As a follow up on the Azure Storage account configuration, this article covers the steps about Azure Blob Storage. Blob storage (as Binary Large Object) provides the flexibility that organizations demand. Long term retention is not the only criteria dictating for the storage of choice. Certainly the ability to present data to applications and the option to quickly restore (download from the Cloud) it is a key requirement as well. It goes without saying the Azure Blob Storage covers these criteria and more.
The purpose of this article is to provide a quick tour of the first time settings just after the Azure Storage account creation. In particular these steps refer to an Azure General-purpose V2 storage type. Which among the others includes the Blob storage.
How does Microsoft Azure Blob Storage works?
Azure Blob Storage is Microsoft solution for the cloud. Blob storage is optimized for storing massive amounts of unstructured data. Unstructured does not adhere to a particular data model or definition, such as text or binary data. In general, Blob storage is designed for:
- Serving images or documents directly to a browser
- Storing files for distributed access
- Streaming video and audio
- Writing to log files
- Storing data for backup and restore, disaster recovery, and archiving
- Storing data for analysis by an on-premises or Azure-hosted service
The intention for this article to show the steps to create a Container to store for long term retention the Veeam Backup Data as of the latest 9.5 Update 4b and the blob storage functionalities.
Azure Blob Storage overview
From the Azure Storage account the pertinent section on the Blob service section shows the main configuration details. It is possible to create different containers and use separate settings for each one of those. For example the authentication settings, the access policy and metadata.
Adding a new container the first option is to specify a name and the access type. Private or Public for the blobs only, the container or both.
As soon as the Azure Blob storage container is created it is possible to view and change specific properties.

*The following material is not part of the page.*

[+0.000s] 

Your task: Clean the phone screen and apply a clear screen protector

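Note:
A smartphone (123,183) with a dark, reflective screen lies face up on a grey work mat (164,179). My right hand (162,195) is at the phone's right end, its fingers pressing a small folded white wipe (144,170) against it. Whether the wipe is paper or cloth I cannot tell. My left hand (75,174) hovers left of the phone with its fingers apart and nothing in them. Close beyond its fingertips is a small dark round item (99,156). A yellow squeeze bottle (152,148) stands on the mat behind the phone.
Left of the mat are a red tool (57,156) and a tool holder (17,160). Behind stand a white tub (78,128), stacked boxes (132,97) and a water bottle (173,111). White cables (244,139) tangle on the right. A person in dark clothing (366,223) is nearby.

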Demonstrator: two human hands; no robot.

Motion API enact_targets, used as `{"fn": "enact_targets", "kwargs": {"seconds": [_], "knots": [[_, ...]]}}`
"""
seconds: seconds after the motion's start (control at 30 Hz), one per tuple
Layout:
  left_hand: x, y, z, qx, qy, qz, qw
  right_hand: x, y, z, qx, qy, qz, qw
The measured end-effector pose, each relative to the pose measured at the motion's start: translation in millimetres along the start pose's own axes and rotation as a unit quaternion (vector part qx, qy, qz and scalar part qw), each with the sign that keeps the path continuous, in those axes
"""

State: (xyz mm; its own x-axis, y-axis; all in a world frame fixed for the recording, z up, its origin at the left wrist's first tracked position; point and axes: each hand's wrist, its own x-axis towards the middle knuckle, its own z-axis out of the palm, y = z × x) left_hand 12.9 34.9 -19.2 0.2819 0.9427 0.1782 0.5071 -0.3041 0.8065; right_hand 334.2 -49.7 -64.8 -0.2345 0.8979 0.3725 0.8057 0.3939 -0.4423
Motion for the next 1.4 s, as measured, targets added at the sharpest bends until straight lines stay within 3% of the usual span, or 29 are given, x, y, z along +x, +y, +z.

This is the main location (for this container) where data will be located in a very highly nested levels for folders and sub-folders for data and metadata.
From an Azure perspective and as per other objects as well it is possible to grant, revoke and check specific roles and permissions. Very useful to match this one with groups of users or service accounts within the tenant organization. It requires Azure Active Directory Domain Services (Azure AD DS) resource enabled. Better check the pricing model and cost for this resource.
In the Access policy section the option to create specific “profiles” along with a specific type of access. This can also be configured on a time based approach. More interestingly also the option in the second part to add retention rules from a Legal hold perspective and immutable storage as well. During such periods data cannot be deleted. After the period expires blob data is kept until manually deleted. Very interesting for example to enable the immutable backups feature. Last but not least is is also possible to create custom tags to quickly identify content for example in case of litigation.
The Properties section shows the main settings like the Azure Blob Storage name of the container and the lease status. The calculate size shows the number of different blob types (when enabled) like block, page and append blobs along with the total count for each.
Last but not least the Metadata section to further classify blob data with additional tags.